TCP is a guaranteed delivery windowing protocol.... On TCP, your "window" is how much data you can send in a batch, before you have to wait for the other end to respond that they got OK.

 

Sending a 64Kbit Window takes:

 

On 10mbps = 64ms

On 100mbps = 6.4ms

On 1000mbps = .64ms

 

Your latency will be the same for all, because it depends on the speed of electrons in the wire (assuming no devices in the way) and not the transmission frequency of the Ethernet.

 

So the amount of round-trip time lost in latency is:

 

On 10mbps = 3%  (2/66)

On 100mbps =24%  (2/8.4)

On 1000mbps = 76%  (2/2.64)

 

76% of the time on GigiBit Ethernet is spent waiting, after sending the last bit of a 64kbit window, to hear back from the receiving box.  Which means the rest of the time (25%) of the time is spent doing work.

 

Now look at it another way.  Data that took 66 ms on 10Mb, takes only 8.4ms on 100Mb... (8 times as fast).  The difference from 100Mb to GigaBit is only a factor of 3 however.

 

 

True, but Windows does not support RFC 1323 w/o hacking the registry.  I tested it with various flavors of XP over the years (including SP2 and SP3) and never got significant improvement, likely to to fubars by Micro$oft.

 

I've done over 600Mb/sec on Windows, but not TCP/IP and certainly not Samba.

 

I'd love if it did work.... perhaps it does in Win7... but I haven't tried it.

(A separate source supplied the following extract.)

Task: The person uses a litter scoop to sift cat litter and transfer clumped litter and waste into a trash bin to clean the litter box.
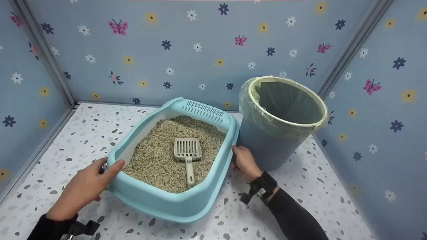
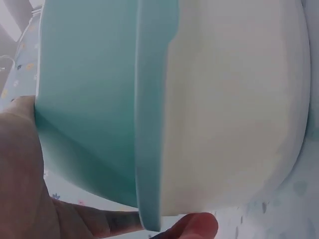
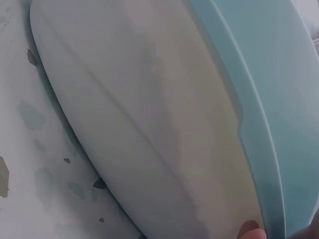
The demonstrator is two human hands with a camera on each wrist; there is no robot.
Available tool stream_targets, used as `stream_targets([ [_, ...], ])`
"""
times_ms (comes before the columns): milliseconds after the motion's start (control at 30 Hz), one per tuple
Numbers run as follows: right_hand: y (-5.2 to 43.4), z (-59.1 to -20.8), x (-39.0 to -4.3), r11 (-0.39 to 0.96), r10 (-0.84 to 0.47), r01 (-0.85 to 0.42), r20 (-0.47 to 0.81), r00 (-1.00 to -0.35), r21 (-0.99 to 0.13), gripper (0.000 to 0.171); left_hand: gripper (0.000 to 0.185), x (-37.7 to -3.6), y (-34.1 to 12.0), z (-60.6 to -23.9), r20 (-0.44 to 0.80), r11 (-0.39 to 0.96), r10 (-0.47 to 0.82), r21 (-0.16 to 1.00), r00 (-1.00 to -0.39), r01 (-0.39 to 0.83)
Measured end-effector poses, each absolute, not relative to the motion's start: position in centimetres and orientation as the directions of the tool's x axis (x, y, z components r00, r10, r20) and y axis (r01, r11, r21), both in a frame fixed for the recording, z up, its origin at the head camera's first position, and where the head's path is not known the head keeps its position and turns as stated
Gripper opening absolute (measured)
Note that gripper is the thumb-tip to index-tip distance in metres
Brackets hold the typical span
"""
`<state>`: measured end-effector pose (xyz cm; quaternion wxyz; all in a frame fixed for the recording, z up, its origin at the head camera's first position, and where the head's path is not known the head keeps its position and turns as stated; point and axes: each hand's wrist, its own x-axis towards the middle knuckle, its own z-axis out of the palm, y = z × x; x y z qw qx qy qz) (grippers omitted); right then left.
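Note:
A light-blue litter box [image 1: 160, 191] with a pale lower body stands at an angle on the speckled tabletop, filled with tan pellet litter [image 1: 153, 150]. On the litter lies a beige slotted scoop [image 1: 189, 171], its handle toward me. My left hand [image 1: 83, 185] grips the near left corner, thumb over the rim. In the left wrist view its fingertips [image 2: 202, 225] curl beneath the rim's outer edge. Along the right side my right hand [image 1: 246, 163] holds the rim. The right wrist view shows its fingertips [image 3: 251, 231] tucked under the blue lip [image 3: 266, 159].
Close on the right stands a blue-grey trash bin [image 1: 267, 143], its yellowish liner [image 1: 248, 100] folded over a white rim ring. It is just beyond my right hand. Patterned blue panels [image 1: 200, 50] enclose the speckled tabletop [image 1: 90, 133] at the back and both sides.

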<state>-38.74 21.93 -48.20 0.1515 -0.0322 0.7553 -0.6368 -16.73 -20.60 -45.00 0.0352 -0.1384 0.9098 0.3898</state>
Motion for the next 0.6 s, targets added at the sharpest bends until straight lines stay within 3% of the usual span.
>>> stream_targets([
  [233,21.6,-48.2,-37.9,0.232,-0.233,0.077,-0.133,-0.963,-0.97,0.036,0.095,-17.5,-21.1,-45.5,-0.11,0.651,-0.242,0.719,-0.964,-0.245],
  [600,21.6,-48.5,-34.8,0.208,-0.295,0.085,-0.146,-0.944,-0.974,0.032,0.089,-19.7,-24.8,-46.0,-0.087,0.617,-0.225,0.758,-0.97,-0.211],
])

Really..  That stinks..  I just ASSUMED it did..  Now I'm wondering how I achieved the fast speeds in my tests  (separate from UnRaid, just between 2 windows boxes)

 

Oh well.  Thanks for the info..

 

--SJ

Really..  That stinks..  I just ASSUMED it did..  Now I'm wondering how I achieved the fast speeds in my tests  (separate from UnRaid, just between 2 windows boxes)

 

As I said, under XP, you had to hack the registry to ENABLE the support for RFC 1323.  I don't know about Vista and Win7.